EXERCISE BRIEF –
Look through the entries below and return all lines including the word "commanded".

───── DATA TO EXAMINE

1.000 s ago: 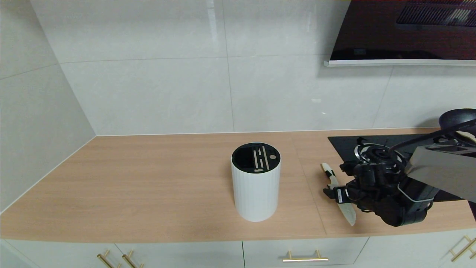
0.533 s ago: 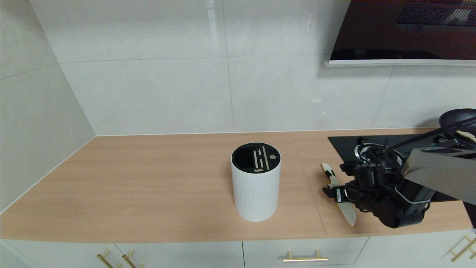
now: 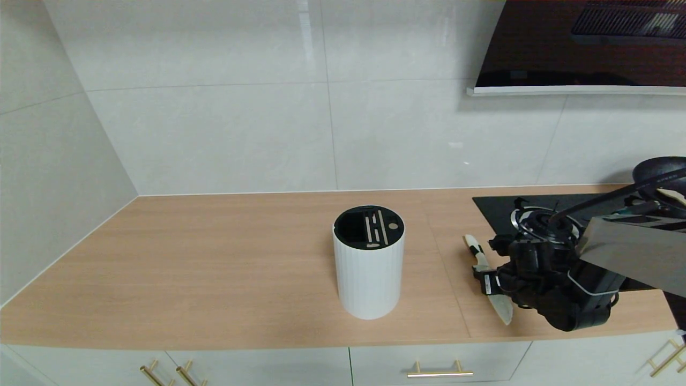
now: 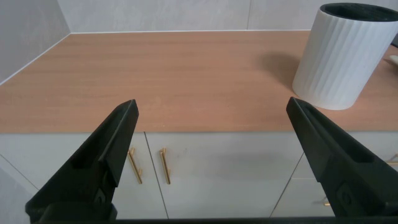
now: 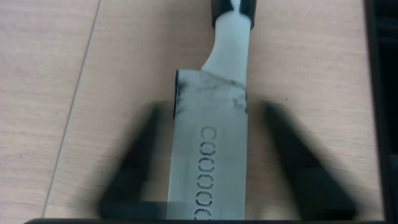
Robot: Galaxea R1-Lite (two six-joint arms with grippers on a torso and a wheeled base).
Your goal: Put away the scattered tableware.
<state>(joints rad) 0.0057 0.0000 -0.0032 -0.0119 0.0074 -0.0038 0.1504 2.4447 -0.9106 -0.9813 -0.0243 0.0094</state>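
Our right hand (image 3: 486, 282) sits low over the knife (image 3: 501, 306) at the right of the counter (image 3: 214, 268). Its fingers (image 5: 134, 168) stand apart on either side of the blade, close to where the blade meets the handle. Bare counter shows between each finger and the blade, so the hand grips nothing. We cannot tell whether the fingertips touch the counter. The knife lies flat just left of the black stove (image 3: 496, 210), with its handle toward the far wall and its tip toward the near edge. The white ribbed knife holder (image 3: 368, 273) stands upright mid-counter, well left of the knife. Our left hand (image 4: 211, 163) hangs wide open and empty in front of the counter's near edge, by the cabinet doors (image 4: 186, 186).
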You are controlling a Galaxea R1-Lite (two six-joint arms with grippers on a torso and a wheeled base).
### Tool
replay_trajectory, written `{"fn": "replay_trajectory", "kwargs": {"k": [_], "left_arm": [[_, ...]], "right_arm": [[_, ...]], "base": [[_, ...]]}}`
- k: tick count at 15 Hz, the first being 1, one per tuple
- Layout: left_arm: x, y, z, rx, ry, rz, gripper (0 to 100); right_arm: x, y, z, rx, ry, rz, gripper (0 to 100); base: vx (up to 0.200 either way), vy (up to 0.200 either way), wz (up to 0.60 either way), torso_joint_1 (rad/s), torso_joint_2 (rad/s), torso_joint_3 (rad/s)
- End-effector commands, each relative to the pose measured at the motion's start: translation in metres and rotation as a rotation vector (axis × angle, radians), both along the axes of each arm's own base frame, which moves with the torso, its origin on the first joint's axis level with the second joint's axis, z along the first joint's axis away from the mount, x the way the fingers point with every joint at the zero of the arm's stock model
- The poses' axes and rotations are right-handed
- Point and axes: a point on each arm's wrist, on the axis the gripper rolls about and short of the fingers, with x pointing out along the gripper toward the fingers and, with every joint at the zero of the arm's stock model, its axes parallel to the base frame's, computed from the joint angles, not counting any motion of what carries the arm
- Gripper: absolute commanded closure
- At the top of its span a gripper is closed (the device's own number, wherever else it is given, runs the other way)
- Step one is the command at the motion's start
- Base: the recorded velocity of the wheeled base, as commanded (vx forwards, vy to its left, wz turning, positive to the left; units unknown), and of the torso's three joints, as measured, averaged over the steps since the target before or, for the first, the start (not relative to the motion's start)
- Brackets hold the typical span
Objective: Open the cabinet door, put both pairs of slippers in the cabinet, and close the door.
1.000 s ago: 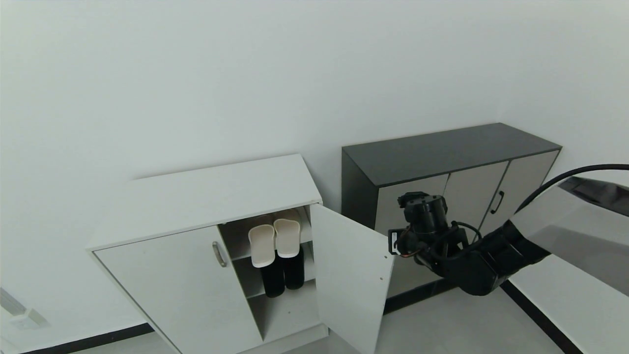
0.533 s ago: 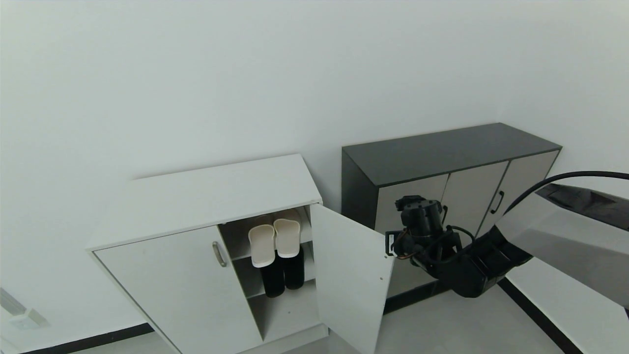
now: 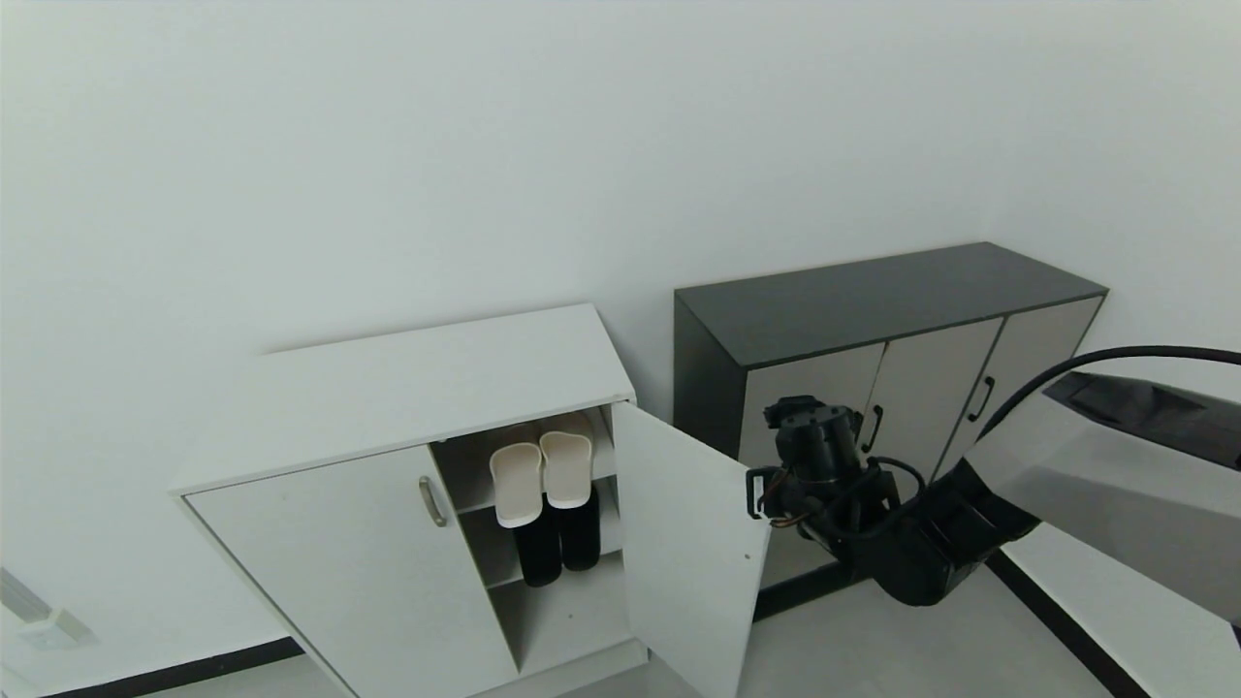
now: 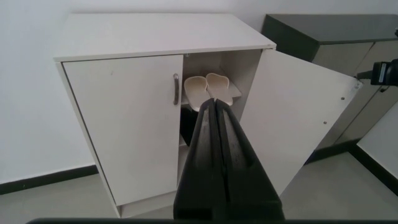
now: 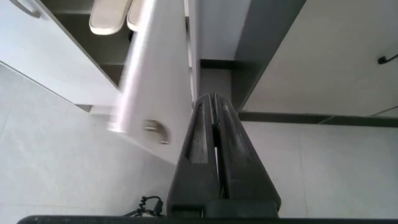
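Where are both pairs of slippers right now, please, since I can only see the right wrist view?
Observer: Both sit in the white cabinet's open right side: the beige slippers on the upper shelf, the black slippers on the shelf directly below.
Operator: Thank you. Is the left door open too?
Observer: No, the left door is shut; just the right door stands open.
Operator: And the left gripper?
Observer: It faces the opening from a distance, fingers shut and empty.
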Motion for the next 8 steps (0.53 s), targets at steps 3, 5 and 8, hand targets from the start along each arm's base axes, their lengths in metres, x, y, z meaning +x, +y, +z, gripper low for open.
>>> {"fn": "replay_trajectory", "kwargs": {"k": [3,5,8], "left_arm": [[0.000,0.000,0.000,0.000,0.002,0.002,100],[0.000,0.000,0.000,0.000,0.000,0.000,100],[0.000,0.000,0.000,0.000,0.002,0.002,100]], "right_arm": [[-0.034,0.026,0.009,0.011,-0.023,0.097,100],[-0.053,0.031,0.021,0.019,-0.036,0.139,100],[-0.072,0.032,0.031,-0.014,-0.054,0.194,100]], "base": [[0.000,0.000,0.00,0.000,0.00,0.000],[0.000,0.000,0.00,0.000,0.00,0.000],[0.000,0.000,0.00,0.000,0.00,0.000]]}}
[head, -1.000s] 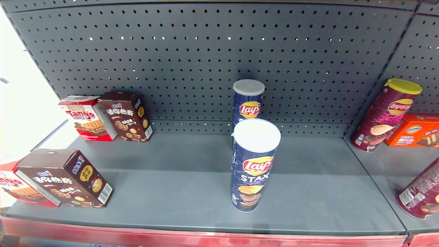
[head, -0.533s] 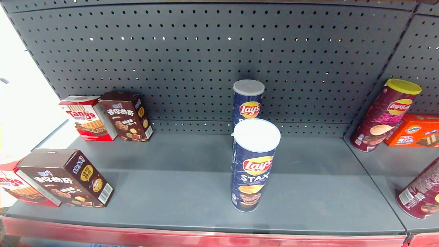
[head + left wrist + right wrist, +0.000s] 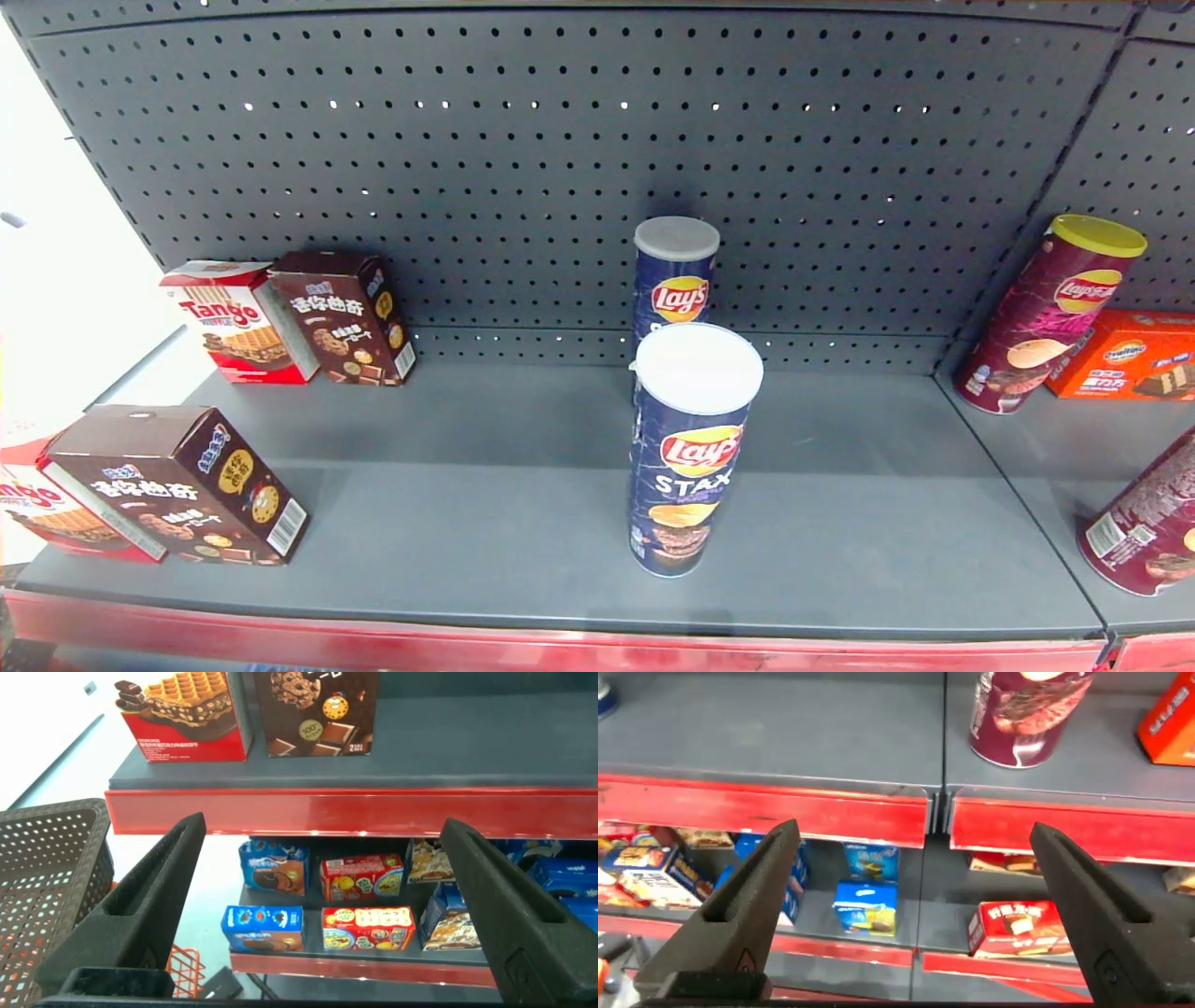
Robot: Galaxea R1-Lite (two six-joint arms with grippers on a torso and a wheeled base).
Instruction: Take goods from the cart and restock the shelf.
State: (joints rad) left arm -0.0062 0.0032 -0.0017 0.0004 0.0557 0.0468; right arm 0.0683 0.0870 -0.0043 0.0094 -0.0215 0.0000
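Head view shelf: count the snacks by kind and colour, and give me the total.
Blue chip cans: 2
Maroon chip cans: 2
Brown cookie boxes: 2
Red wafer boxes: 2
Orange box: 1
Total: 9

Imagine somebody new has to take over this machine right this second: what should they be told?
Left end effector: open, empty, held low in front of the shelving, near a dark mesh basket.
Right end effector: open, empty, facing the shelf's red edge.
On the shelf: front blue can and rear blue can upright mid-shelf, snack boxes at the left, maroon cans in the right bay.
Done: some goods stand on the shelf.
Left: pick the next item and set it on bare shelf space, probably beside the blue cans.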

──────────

REPLY –
- Gripper: absolute commanded closure
- Base: the recorded velocity of the wheeled base, as commanded (vx forwards, vy to its left, wz turning, positive to the left; units unknown), and of the torso's three joints, as measured, averaged over the steps since the target before or, for the first, the start (not relative to the motion's start)

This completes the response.